Traveling the Multiverse

Aka Ironyca Stood in the Fire – gaming blog

Sharing the Spotlight – Solo Play pt. 3

Before we are done with solo play when questing, there’s another feature that makes it more suitable for playing alone and that is the increased effect of immersion, especially with regards to the narrative of the storylines embedded in the quests.

Ironyca: Do you sometimes enjoy playing alone?

Kaeleeyth: ah yes loads.

Kaeleeyth: It brings out a challenge you see, something that makes me feel special.

Ironyca: can you elaborate on that please? :)

Kaeleeyth: It gives me sense of heroic empathy, it puts me to the position in which I, myself am the only hero and that I’m in the position of choice.

Kaeleeyth: well, you truly feel you are the chooser in the situation, you choose to help or not, doing so enhances the story, you also feel like you’re chosen.

Ironyca: Do you mean when you level or?

Kaeleeyth: Any quest, since Cataclysm doing things makes a real difference to lore, especially with phasing.

Kaeleeyth brings up several components of narrative involvement, in particular the construction of his personal narrative based on his interaction with the designed narrative. Being alone while leveling supports the situation of the quests, some of which will approach the player as someone perfectly suited to carry out this dramatic mission, reflecting what Kaeleeyth said about feeling chosen. When questing with someone this effect is weakened, especially when one can witness the quest-giver give the same speech of admiration of the same heroic deeds to the next player in line. Being the main player-character is easier when no one else is there to contest that position.
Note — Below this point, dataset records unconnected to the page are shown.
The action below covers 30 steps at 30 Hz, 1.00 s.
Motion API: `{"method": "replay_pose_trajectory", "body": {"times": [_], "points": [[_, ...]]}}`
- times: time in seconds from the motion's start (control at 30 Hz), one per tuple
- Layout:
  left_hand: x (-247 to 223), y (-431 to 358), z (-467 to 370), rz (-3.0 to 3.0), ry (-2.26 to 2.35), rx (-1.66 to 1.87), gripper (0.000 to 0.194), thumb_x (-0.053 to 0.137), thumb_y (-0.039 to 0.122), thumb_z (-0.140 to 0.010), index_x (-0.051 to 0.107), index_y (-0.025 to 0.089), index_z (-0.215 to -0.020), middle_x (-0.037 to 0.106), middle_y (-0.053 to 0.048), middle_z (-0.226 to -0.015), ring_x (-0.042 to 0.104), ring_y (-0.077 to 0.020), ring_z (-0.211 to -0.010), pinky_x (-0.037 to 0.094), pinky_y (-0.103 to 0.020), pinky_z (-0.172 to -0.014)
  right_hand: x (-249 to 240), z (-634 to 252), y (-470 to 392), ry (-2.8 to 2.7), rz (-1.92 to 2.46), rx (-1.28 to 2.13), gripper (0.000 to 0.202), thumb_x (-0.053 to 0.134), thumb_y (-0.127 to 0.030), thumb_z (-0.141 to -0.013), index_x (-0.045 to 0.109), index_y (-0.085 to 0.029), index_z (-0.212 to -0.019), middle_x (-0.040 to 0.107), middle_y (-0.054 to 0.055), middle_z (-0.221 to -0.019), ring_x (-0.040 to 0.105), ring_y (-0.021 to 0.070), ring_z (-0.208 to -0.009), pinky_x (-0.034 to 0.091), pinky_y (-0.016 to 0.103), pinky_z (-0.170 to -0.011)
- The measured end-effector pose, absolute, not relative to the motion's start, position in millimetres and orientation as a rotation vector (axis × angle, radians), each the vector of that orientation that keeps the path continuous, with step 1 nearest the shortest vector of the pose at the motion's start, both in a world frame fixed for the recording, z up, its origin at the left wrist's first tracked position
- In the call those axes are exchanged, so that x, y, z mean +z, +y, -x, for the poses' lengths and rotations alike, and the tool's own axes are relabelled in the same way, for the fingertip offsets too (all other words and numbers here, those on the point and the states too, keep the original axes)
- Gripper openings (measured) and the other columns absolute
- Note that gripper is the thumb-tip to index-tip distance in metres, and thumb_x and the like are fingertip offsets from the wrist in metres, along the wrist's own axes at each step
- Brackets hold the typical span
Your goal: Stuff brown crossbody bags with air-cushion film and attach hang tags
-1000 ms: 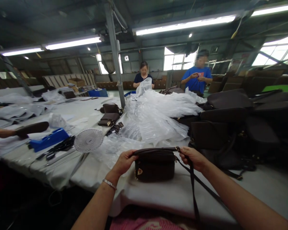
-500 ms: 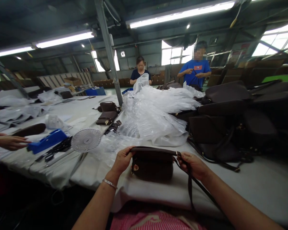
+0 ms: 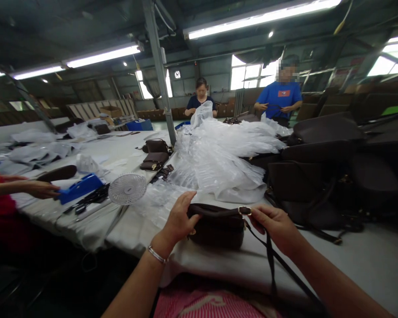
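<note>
A dark brown handbag (image 3: pixel 215 232) with gold-coloured hardware sits upright at the table's near edge, a short strap (image 3: pixel 215 212) running along its top. At its left end is my left hand (image 3: pixel 179 218), fingers stretched up and apart, thumb against the bag's upper front. The fingers of my right hand (image 3: pixel 273 223) pinch the strap beside a gold buckle (image 3: pixel 244 211) at the right end. From that side a long thin strap (image 3: pixel 270 260) hangs down over the table edge toward me.
Clear plastic bags (image 3: pixel 219 163) are heaped ahead, with dark bags (image 3: pixel 305 185) piled at right. A white fan (image 3: pixel 128 189) and blue tape dispenser (image 3: pixel 81 187) stand left, near a co-worker's hand (image 3: pixel 41 189). Two people stand across the table beyond a metal post (image 3: pixel 162 79).
My left hand has loosened from the strap's left end, its fingers now raised and spread. My right hand still pinches the strap by the buckle. The view has shifted slightly left.
</note>
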<state>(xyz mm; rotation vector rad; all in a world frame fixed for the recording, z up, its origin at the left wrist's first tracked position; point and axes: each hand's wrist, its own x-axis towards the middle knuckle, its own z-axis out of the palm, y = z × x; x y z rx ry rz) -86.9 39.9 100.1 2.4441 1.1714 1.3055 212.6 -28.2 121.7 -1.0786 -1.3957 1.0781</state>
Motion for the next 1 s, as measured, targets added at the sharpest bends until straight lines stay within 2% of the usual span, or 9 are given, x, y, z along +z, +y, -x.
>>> {"method": "replay_pose_trajectory", "body": {"times": [0.13,0.23,0.33,0.47,0.53,0.7,0.8,0.87,1.0], "points": [[129.0,6.6,65.3,-2.731,0.783,1.051,0.064,0.068,0.024,-0.086,0.045,0.022,-0.145,0.058,-0.012,-0.138,0.048,-0.0289,-0.134,0.034,-0.053,-0.117,129.8,-170.0,-58.9,-1.823,1.041,0.719,0.028,0.057,-0.037,-0.096,0.071,-0.018,-0.081,0.063,0.002,-0.071,0.055,0.0136,-0.067,0.042,0.027,-0.064],[128.0,-5.9,61.4,-2.711,0.675,0.871,0.034,0.056,0.020,-0.094,0.059,0.020,-0.128,0.070,-0.009,-0.107,0.065,-0.0223,-0.103,0.051,-0.041,-0.097,112.4,-157.5,-74.3,-1.980,1.038,0.688,0.021,0.056,-0.029,-0.095,0.071,-0.019,-0.084,0.067,0.003,-0.080,0.060,0.0148,-0.075,0.043,0.027,-0.071],[120.0,-13.2,68.5,-2.652,0.723,0.727,0.021,0.052,0.020,-0.096,0.066,0.018,-0.111,0.069,-0.007,-0.093,0.065,-0.0179,-0.084,0.053,-0.031,-0.077,89.6,-160.0,-82.0,-1.960,1.162,0.823,0.018,0.059,-0.026,-0.093,0.072,-0.019,-0.084,0.069,0.002,-0.079,0.062,0.0147,-0.075,0.044,0.026,-0.070],[122.2,-28.9,70.5,-2.582,0.618,0.690,0.052,0.065,0.014,-0.080,0.058,0.020,-0.131,0.063,-0.011,-0.125,0.060,-0.0239,-0.113,0.049,-0.036,-0.098,79.7,-159.0,-83.9,-1.838,1.224,0.928,0.018,0.058,-0.026,-0.091,0.071,-0.018,-0.080,0.069,0.001,-0.078,0.062,0.0149,-0.074,0.045,0.026,-0.070],[125.9,-36.6,65.7,-2.555,0.539,0.641,0.062,0.069,0.017,-0.077,0.053,0.020,-0.136,0.062,-0.011,-0.128,0.059,-0.0247,-0.115,0.047,-0.036,-0.101,85.1,-154.6,-82.9,-1.811,1.150,0.952,0.019,0.057,-0.026,-0.092,0.070,-0.018,-0.081,0.070,0.002,-0.080,0.063,0.0153,-0.077,0.046,0.026,-0.072],[120.6,-43.4,68.2,-2.560,0.703,0.504,0.025,0.058,0.030,-0.094,0.063,0.019,-0.116,0.071,-0.006,-0.099,0.066,-0.0192,-0.088,0.049,-0.028,-0.080,98.0,-157.2,-80.9,-2.007,1.128,0.937,0.022,0.055,-0.029,-0.096,0.071,-0.020,-0.085,0.067,0.000,-0.074,0.061,0.0133,-0.068,0.046,0.024,-0.064],[110.1,-43.9,84.2,-2.630,0.729,0.396,0.020,0.061,0.035,-0.093,0.068,0.019,-0.102,0.069,-0.005,-0.087,0.064,-0.0180,-0.078,0.048,-0.027,-0.071,95.5,-168.6,-75.5,-2.179,1.099,0.666,0.018,0.053,-0.024,-0.097,0.071,-0.021,-0.094,0.069,0.001,-0.084,0.064,0.0145,-0.077,0.049,0.026,-0.071],[107.1,-42.2,92.9,-2.671,0.694,0.439,0.034,0.070,0.047,-0.085,0.070,0.018,-0.103,0.069,-0.007,-0.090,0.065,-0.0202,-0.078,0.051,-0.030,-0.072,93.5,-173.9,-66.7,-2.139,1.076,0.360,0.018,0.051,-0.021,-0.098,0.068,-0.021,-0.103,0.070,0.005,-0.099,0.066,0.0174,-0.092,0.052,0.030,-0.082],[114.2,-28.9,89.7,-2.650,0.716,0.872,0.058,0.070,0.056,-0.083,0.063,0.017,-0.125,0.065,-0.014,-0.123,0.059,-0.0296,-0.116,0.048,-0.042,-0.102,91.1,-174.0,-44.5,-2.128,1.060,-0.149,0.029,0.053,-0.021,-0.096,0.062,-0.021,-0.124,0.066,0.011,-0.121,0.061,0.0275,-0.113,0.052,0.045,-0.098]]}}
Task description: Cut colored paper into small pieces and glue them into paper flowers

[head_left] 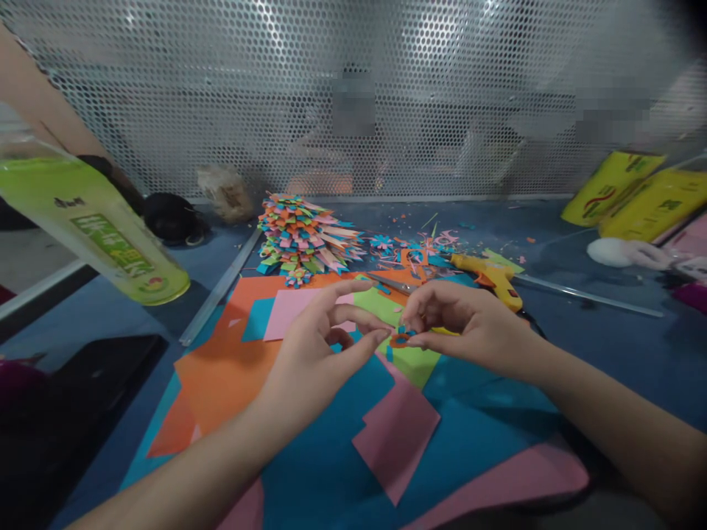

My character (to the left) in the company of all the big shots. They didn't mention to me that this was just procedure and that they had to go through this ordeal thousands of times a day.

Lani wrote an article called The Narrative of the Player Character: Introduction at Flavor Text, which goes in depth with the intersection of us, the players, and the narrative in WoW mainly driven forth by the quests:

Quests are, by nature, player-centric, even with the occasional addition of an NPC guide or ally. Because of this, in many ways, a player is the main character of the World of Warcraft story. This arrangement is fantastic in terms of immersion, however, there are ways in which this approach breaks down, as well.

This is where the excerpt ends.